# what do you guys use to clean your rims?



## zyg0te (Aug 29, 2003)

got some civic SI rims in the garage that are kinda dirty and wanna clean it to sell it. what do u guys use to clean your rims?


----------



## sentrapower93 (May 11, 2002)

Eagle One A2Z wheel cleaner works pretty good...


----------



## kwertis (Aug 7, 2003)

some soap and arm power


----------



## Exalta (Jan 21, 2003)

kwertis said:


> *some soap and arm power  *


-and a high pressure hose, 
-a sponge...
-and those baby bottle cleaners (brush with looong handle) to 
clean the sides and backs of the wheel spokes.
-tire black to dress up the tires
-armor all to shine those damn wheels


----------



## Shawn (Sep 18, 2002)

sentrapower93 said:


> *Eagle One A2Z wheel cleaner works pretty good... *


I'll second that


----------



## yu yevon (Nov 21, 2002)

Windex!!!!!!!!!


----------



## Exalta (Jan 21, 2003)

Joy or Ajax...


----------



## 1CLNB14 (Apr 30, 2002)

Griot's Garage wheel cleaner.

Endorsed by BBS

It's the best of the best.


----------



## Exalta (Jan 21, 2003)

1CLNB14 said:


> *Griot's Garage wheel cleaner.
> 
> Endorsed by BBS
> 
> It's the best of the best. *


I'll take your word for it

I'm off to Concorde (Pepboys equivalent) eww.. later


----------



## GTSboy (Dec 14, 2002)

sentrapower93 said:


> *Eagle One A2Z wheel cleaner works pretty good... *


same here


----------



## Katana200sx (May 13, 2002)

stuff you find at the dollar store called awesome. that stuff kicks ass. cleaned the brake dust completely off of the inside of my rims. also use it to clean the bugs off the front of my car


----------



## Dan-zig (Apr 19, 2003)

Uh....Dawn and Water, the same thing I use to wash my beauty.....which I am selling tommorow!! NO!! It can't be true...


----------



## blueboost (Jul 25, 2002)

Dan-zig said:


> *Uh....Dawn and Water, the same thing I use to wash my beauty.....which I am selling tommorow!! NO!! It can't be true... *


dish soap is terrible for the paint


Meguire's HOT RIMS!!!! expensive but it works the best IMO.


----------



## 1CLNB14 (Apr 30, 2002)

I do like Meguires products, but as I run out of them, I replace them with products from Griots

http://www.griotsgarage.com/index.jsp


----------



## whiteb14 (Jul 7, 2002)

DAMN...39.95 for a bucket


----------



## HATEnFATE (Dec 24, 2002)

Armor All's Quicksilver Tire and wheel cleaner....stuff is hard to find but works great--ohh yeah and a product called "Red Thunder" that you can't buy in any form other then 55 gallon drum that I have seen........they both work great....


----------



## 1CLNB14 (Apr 30, 2002)

whiteb14 said:


> *DAMN...39.95 for a bucket  *


not just any old bucket, but THE ULTIMATE YELLOW WASH BUCKET!

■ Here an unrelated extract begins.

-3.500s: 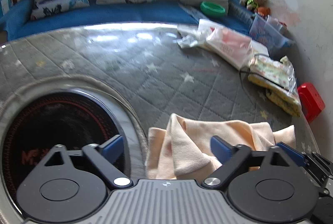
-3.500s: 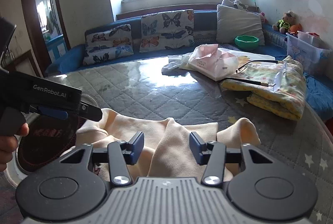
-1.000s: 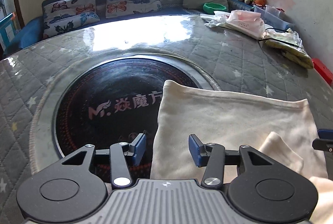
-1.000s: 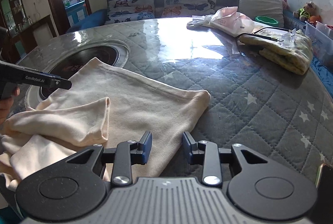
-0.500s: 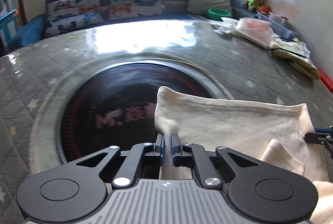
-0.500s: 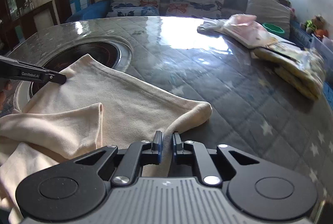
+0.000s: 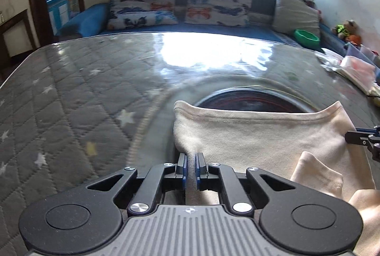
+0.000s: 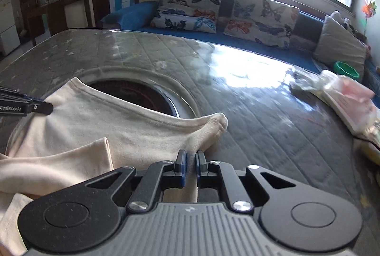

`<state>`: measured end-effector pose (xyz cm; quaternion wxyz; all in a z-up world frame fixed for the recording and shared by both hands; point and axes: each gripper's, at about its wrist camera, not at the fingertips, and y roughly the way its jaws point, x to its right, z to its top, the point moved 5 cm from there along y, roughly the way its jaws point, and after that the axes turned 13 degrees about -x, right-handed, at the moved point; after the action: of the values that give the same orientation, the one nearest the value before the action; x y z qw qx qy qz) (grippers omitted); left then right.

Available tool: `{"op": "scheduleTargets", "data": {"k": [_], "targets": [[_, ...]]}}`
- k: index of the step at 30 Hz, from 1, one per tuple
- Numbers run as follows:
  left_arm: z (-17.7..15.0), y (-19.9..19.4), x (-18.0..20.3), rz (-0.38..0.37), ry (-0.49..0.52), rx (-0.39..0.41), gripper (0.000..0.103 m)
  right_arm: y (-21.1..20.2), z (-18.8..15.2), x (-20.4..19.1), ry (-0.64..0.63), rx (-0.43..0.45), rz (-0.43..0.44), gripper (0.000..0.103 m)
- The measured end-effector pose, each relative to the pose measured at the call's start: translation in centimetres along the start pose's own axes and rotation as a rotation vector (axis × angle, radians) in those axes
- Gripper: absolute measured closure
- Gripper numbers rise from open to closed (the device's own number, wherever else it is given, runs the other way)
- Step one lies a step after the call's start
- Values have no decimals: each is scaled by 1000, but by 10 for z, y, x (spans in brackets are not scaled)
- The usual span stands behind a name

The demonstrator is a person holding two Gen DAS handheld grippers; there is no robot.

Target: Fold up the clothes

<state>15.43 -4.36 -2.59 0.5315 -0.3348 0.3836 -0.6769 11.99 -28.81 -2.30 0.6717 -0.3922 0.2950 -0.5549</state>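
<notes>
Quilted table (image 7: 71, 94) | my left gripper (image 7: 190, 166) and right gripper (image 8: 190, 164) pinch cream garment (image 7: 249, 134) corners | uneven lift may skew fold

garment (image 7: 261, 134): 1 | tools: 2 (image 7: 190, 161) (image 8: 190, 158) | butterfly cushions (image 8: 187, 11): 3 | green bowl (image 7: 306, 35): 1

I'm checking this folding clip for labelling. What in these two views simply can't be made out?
- Cream cotton garment: near part hidden behind left claw; its type is unclear.
- Dark round inset in the table: lettering covered by the garment.
- Pink-and-white bag: motion-blurred, contents unreadable.
- Right claw: garment beneath its body unseen.
</notes>
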Motion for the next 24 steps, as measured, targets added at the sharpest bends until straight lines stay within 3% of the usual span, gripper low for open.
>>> {"op": "scheduleTargets", "data": {"k": [4,11,14,18,24], "targets": [[-1,-1,-5,7,-7,-6,87,-16,4,-15,-65,39,-11,88],[-10,-29,2,-29,23,53,73,-77,-14,-60,-234,113,37,80],[-18,-42,10,-44,50,72,67,-96,-31,-87,-316,99,133,80],[-29,-52,17,-71,58,78,58,-100,-60,-124,-390,47,252,70],[-49,-57,25,-82,68,63,49,-78,-93,-157,-427,-14,284,70]]}}
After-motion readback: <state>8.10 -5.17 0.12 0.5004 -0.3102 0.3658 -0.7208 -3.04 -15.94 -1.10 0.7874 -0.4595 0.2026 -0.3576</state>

http://www.griotsgarage.com/catalog.jsp?L1=L1_1000&L2=L2_1001&SKU=66070


----------



## 200SushiX (Jul 12, 2002)

Exalta said:


> *...-armor all to shine those damn wheels *


Try Meguier's Endurance; I used to use Armor-All, but
Meguier's is the SHIT. Also, I saw a show on the History
Channel the other day, called "Shifting Gears": it was all about
auto detailing, and this guy with like 20+ years experience
said the best thing to use is motor oil!  Anyone have any
input on that?
As for the wheels, I agree, but I use some Wd-40 on a rag
to do a "final clean" after I get back from the self-serve car
wash. Watch that high pressure wash if you have stick on wheel
weights, too.


----------



## whiteb14 (Jul 7, 2002)

1CLNB14 said:


> *not just any old bucket, but THE ULTIMATE YELLOW WASH BUCKET!
> 
> 
> http://www.griotsgarage.com/catalog.jsp?L1=L1_1000&L2=L2_1001&SKU=66070 *




very true


----------



## Neil (Aug 13, 2002)

soap and water here.


----------



## Ninety-Nine SE-L (May 5, 2002)

Dish soap and water has done a ton better on my wheels than any car soap I've ever used. I have white wheels and EVERYTHING shows up on it. Dish soap is the only thing that cuts through the grease spots coming from my bad CV boot (gotta get that fixed). Wheel cleaner has actually spotted my wheels a few times and I jus don't use it anymore. 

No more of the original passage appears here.